→ Problem: Report each line of the entries that contains the word "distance", copied in full.

→ Supplied data:
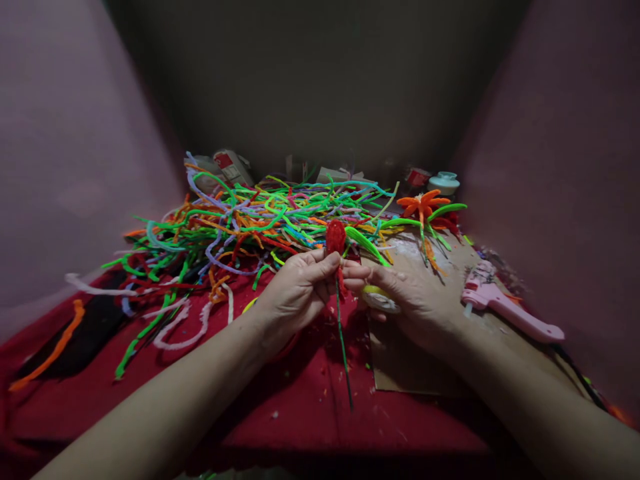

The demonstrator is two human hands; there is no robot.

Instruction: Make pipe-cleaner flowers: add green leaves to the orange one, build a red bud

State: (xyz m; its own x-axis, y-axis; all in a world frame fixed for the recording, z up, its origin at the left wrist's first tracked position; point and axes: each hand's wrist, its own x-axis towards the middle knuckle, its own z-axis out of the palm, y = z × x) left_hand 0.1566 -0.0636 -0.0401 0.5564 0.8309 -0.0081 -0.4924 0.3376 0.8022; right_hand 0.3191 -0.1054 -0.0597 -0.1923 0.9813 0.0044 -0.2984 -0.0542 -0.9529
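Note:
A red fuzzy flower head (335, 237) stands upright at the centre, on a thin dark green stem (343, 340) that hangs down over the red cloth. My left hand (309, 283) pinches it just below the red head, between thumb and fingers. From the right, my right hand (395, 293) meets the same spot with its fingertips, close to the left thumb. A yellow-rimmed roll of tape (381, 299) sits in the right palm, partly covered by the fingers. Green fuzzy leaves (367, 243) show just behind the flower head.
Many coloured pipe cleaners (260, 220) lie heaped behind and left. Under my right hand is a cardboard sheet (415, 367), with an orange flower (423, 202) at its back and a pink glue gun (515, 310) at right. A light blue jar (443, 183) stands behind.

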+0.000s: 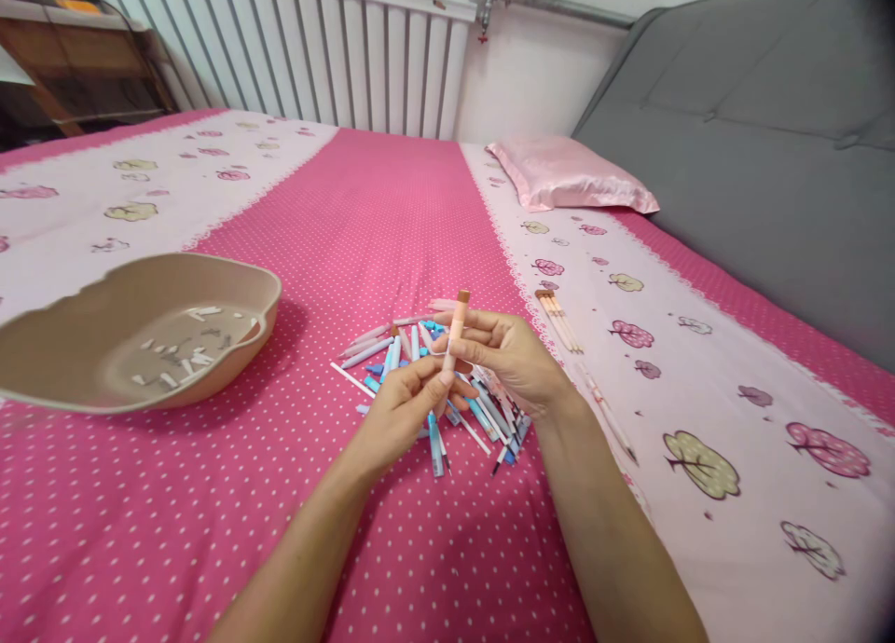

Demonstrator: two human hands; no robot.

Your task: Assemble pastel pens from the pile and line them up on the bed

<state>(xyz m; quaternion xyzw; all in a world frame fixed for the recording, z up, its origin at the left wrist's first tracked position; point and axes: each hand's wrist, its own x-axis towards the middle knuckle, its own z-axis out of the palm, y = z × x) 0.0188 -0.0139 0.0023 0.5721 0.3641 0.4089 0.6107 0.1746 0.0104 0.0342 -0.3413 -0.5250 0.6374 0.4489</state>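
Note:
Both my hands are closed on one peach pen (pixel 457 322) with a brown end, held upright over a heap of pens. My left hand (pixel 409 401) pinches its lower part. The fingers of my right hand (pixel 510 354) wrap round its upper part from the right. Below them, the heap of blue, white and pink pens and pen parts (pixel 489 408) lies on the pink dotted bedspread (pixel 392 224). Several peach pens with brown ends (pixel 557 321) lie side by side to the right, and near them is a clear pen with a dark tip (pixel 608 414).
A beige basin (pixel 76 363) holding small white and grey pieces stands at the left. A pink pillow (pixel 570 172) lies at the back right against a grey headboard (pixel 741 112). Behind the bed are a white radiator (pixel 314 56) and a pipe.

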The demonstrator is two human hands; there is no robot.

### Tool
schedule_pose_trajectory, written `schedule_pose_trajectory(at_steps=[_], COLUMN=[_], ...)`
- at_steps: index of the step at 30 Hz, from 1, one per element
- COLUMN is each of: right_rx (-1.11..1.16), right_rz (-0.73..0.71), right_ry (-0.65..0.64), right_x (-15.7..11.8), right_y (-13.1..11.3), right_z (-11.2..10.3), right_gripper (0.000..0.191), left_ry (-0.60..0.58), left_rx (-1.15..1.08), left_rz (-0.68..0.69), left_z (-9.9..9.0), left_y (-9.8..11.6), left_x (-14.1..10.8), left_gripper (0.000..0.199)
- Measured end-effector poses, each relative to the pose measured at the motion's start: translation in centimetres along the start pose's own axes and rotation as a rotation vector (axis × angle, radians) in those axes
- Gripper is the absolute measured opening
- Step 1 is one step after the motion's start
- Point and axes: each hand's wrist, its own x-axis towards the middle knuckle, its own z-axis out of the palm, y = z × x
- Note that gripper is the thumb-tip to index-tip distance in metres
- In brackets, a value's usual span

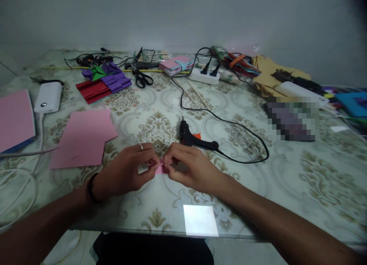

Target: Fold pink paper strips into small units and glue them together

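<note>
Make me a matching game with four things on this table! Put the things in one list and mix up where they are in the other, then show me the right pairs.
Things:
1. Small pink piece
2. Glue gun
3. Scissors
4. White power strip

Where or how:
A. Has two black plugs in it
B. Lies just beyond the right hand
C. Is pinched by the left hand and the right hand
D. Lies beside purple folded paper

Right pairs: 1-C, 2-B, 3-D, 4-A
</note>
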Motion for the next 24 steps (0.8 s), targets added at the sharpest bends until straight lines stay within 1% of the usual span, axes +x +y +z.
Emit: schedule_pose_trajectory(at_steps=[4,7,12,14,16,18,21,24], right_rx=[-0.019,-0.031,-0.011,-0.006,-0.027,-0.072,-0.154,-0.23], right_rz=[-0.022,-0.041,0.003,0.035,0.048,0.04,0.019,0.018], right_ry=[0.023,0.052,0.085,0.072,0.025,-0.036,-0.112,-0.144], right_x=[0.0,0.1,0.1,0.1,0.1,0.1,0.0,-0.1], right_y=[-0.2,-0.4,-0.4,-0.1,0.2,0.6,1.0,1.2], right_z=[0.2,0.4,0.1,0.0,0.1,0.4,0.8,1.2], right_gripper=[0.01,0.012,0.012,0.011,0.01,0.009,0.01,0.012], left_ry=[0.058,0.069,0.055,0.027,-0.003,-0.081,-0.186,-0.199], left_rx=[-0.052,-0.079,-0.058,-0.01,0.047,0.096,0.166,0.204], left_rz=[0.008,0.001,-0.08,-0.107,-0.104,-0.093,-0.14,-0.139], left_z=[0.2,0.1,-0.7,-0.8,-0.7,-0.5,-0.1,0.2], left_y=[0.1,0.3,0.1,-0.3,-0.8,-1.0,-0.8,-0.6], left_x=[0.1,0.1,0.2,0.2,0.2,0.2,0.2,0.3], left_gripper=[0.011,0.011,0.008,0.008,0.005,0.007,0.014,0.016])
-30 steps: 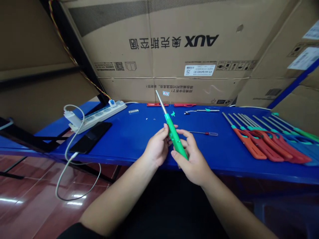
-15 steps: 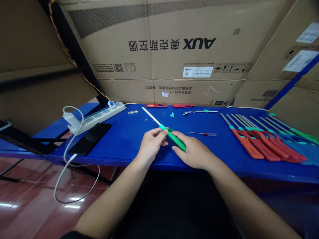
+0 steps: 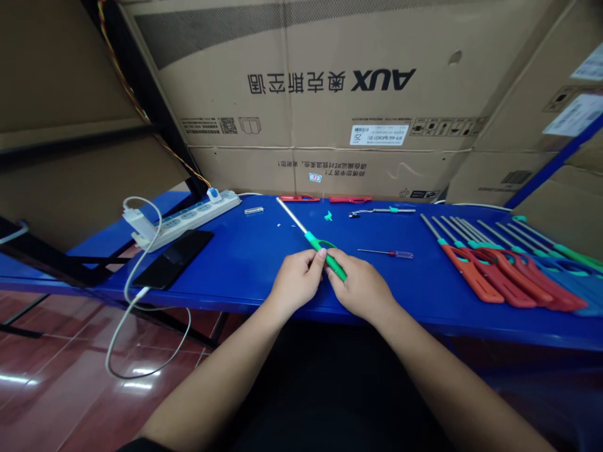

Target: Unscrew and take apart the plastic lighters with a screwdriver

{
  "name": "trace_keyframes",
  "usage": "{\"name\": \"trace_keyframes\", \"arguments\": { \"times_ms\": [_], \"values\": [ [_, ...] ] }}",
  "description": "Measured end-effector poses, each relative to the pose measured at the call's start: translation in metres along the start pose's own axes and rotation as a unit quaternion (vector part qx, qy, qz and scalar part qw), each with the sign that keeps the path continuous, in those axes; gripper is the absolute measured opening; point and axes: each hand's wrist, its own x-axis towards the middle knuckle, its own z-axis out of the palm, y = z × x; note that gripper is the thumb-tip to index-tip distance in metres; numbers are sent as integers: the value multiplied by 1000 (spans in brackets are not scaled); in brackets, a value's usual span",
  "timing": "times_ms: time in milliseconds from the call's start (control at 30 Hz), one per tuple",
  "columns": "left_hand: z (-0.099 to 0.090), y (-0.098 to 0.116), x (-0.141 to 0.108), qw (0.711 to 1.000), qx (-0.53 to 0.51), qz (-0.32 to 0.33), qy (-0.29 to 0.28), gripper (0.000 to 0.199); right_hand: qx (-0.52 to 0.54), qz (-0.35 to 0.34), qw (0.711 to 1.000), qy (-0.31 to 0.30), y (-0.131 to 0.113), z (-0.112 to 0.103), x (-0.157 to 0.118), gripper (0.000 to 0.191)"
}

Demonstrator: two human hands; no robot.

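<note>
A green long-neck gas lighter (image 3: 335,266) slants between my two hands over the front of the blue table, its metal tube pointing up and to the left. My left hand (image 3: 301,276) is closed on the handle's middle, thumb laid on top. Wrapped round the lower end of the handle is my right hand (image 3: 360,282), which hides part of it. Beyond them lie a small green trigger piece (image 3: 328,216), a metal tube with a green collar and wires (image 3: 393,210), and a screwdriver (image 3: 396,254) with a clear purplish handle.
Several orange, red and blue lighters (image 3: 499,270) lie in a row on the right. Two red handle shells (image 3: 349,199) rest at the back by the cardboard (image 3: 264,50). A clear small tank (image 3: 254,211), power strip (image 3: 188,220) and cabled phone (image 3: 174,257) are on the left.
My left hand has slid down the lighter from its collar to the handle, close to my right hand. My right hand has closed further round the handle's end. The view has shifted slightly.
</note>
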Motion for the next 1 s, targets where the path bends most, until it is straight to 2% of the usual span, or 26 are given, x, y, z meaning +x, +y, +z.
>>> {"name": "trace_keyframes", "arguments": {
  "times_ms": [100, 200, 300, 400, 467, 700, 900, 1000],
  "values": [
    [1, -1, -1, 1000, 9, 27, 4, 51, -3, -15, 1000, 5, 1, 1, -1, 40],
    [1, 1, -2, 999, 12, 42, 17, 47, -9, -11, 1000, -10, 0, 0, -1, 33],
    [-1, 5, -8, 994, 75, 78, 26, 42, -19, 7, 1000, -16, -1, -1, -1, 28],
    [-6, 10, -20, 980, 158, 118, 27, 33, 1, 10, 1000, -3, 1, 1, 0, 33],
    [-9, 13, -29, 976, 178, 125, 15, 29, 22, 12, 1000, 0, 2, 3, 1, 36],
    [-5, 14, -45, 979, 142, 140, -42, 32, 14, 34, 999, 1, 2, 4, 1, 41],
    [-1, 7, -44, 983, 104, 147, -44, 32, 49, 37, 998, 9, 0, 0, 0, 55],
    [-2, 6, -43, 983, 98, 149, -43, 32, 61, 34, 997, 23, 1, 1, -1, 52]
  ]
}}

→ Task output:
- Note that gripper is the thumb-tip to index-tip distance in metres
  "description": "Measured end-effector poses, each relative to the pose measured at the call's start: translation in metres along the start pose's own axes and rotation as a unit quaternion (vector part qx, qy, qz and scalar part qw), each with the sign that keeps the path continuous, in those axes; gripper is the absolute measured opening; point and axes: each hand's wrist, its own x-axis towards the middle knuckle, its own z-axis out of the palm, y = z × x; note that gripper is the thumb-tip to index-tip distance in metres; numbers are sent as integers: the value multiplied by 1000 (spans in brackets are not scaled); in brackets, a value's usual span",

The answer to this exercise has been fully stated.